J'en viens au numerus clausus, que j'ai supprimé dans la loi de 2019. Il avait déjà connu une belle augmentation puisque, lorsque je suis arrivée, on en était à neuf mille étudiants par an, avec l'idée de monter à douze mille ou treize mille. Le problème, c'est que les doyens des facultés de médecine, notamment à Paris, étaient très opposés à la réforme, considérant qu'ils n'avaient pas les moyens de former davantage d'étudiants. Ce qui est vrai, c'est qu'il faut des formateurs et des places de stage. Les universités étant autonomes, ce sont elles qui décident du nombre de leurs étudiants. Avec le numerus apertus, le ministre n'a plus la main : certes, il n'y a plus de plafond… mais si les universités ne veulent pas ouvrir de places, on ne peut pas les y contraindre. C'est moins vrai en province et c'est pour cela que l'on a multiplié les lieux de stage, notamment en médecine de ville, pour éviter que les étudiants ne se retrouvent tous à l'hôpital, à quinze autour du lit d'un patient. Je crois que les doyens voulaient surtout obtenir des moyens supplémentaires de la part du ministère de l'enseignement supérieur, de la recherche et de l'innovation ; je n'ai pas assisté aux négociations, car je suis malheureusement partie en 2020 : j'ignore donc comment la réforme a été mise en œuvre.
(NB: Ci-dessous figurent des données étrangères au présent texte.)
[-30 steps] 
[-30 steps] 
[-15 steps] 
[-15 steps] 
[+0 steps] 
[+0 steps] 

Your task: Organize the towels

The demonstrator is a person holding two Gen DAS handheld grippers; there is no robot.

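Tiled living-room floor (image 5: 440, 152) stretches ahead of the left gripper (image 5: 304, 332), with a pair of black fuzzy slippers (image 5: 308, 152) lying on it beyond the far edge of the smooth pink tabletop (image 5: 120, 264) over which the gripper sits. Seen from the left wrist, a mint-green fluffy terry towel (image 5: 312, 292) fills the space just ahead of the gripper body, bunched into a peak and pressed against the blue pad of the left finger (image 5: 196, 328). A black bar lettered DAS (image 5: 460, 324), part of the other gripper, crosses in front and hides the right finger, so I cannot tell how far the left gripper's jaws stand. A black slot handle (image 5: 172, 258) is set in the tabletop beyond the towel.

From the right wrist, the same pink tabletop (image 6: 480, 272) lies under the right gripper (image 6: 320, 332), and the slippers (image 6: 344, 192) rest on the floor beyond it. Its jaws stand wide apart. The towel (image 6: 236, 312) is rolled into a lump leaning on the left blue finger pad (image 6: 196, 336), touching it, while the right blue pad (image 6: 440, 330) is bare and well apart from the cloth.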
Sur le sujet de la gouvernance de l'hôpital, j'avais confié une mission au professeur Olivier Claris, président de la commission médicale d'établissement des Hospices civils de Lyon, en lui demandant de me faire des propositions… mais je suis partie avant qu'il ne remette son rapport. Il y a des hôpitaux où le couple formé par le directeur et le président de la commission médicale d'établissement fonctionnent magnifiquement et il y en a d'autres où la communauté médicale peut être en rupture avec la direction. Mais ce que j'observe, c'est que dans les hôpitaux qui vont mal, il y a souvent des problèmes managériaux au sein même de la communauté médicale.
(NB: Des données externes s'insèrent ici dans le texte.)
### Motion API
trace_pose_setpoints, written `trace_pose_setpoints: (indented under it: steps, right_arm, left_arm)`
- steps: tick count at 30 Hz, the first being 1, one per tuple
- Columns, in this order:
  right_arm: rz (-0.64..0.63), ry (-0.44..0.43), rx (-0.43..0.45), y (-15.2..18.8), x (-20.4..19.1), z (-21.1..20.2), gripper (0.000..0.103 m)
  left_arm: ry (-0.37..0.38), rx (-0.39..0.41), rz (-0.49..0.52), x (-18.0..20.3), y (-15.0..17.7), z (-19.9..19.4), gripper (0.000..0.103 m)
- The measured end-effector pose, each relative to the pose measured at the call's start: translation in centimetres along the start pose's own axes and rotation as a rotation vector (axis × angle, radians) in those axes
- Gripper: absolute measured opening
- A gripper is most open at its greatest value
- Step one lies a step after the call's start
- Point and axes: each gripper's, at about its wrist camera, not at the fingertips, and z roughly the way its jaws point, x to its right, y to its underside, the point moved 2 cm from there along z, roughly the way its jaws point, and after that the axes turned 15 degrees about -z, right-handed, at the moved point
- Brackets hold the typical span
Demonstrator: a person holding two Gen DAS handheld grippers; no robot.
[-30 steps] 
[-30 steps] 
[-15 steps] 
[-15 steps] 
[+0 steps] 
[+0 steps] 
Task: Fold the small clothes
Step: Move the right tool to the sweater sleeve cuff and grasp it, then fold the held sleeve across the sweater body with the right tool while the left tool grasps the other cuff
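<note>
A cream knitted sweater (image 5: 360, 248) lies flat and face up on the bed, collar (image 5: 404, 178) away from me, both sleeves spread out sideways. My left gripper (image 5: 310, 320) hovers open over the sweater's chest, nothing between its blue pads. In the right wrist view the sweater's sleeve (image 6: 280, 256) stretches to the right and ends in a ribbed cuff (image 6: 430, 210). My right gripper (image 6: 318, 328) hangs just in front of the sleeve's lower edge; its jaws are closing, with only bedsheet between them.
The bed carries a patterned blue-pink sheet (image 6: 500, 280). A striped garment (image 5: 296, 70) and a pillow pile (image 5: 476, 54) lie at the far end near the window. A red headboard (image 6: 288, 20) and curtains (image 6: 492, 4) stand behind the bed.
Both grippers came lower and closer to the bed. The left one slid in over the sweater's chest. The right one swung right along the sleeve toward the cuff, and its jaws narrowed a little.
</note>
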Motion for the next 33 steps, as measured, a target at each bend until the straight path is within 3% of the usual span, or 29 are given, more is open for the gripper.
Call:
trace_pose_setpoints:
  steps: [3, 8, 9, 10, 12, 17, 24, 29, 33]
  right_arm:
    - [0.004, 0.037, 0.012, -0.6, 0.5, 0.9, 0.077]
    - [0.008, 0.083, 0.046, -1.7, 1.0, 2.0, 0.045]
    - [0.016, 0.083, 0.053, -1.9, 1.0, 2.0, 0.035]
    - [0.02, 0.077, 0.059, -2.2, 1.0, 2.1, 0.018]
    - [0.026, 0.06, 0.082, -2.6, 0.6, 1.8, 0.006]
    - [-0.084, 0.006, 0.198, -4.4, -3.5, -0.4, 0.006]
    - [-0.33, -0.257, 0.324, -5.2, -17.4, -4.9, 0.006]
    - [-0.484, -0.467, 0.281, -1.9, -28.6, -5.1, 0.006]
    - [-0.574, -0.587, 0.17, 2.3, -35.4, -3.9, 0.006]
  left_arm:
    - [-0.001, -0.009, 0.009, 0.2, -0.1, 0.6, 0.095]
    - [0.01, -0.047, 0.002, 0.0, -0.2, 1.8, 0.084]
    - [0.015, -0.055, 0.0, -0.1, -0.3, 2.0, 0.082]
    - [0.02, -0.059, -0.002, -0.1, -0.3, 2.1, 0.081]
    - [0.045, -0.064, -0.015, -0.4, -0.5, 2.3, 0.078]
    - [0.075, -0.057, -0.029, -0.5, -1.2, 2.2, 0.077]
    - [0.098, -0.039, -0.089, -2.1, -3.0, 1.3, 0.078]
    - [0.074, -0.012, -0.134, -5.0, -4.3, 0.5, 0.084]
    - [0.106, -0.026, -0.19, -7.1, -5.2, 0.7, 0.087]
J'ai visité nombre d'hôpitaux où il n'y aurait pas dû avoir de problèmes, mais qui n'arrivaient pas à garder leurs praticiens hospitaliers, parce que le chef de service était caractériel ou qu'il y avait des faits de harcèlement. Il est très difficile d'avoir une vision globale de l'hôpital public, car la situation est très différente d'un territoire à l'autre : à certains endroits, on a du mal à recruter des infirmières ; ailleurs, ce sont des médecins ou des chirurgiens.

Même si les problèmes me semblaient plutôt liés au management qu'à la gouvernance, j'ai décidé, lorsque j'ai lancé le plan « Investir pour l'hôpital », de débloquer des sommes qui seraient directement à la main des chefs de service et qui ne passeraient pas par la direction de l'hôpital, afin qu'ils puissent choisir eux-mêmes le matériel qu'ils souhaitaient renouveler – brancard, échographie, etc. –, car je trouvais que la délégation des moyens entre la direction des gros hôpitaux et les chefs de service était souvent trop longue et bloquait les choses. En décembre 2019, je leur ai donc alloué une enveloppe de 150 M€, mais je ne suis pas sûre que tous les hôpitaux en aient fait l'usage que j'attendais. J'ai eu beaucoup de frictions, par exemple, avec l'AP-HP, à laquelle j'avais alloué 8 M€ : un mois et demi après, les chefs de service n'en avaient toujours pas entendu parler… Il y a parfois des problèmes liés à la direction, mais il y a aussi des problèmes managériaux et je n'ai pas pu me pencher sur les préconisations du rapport Claris.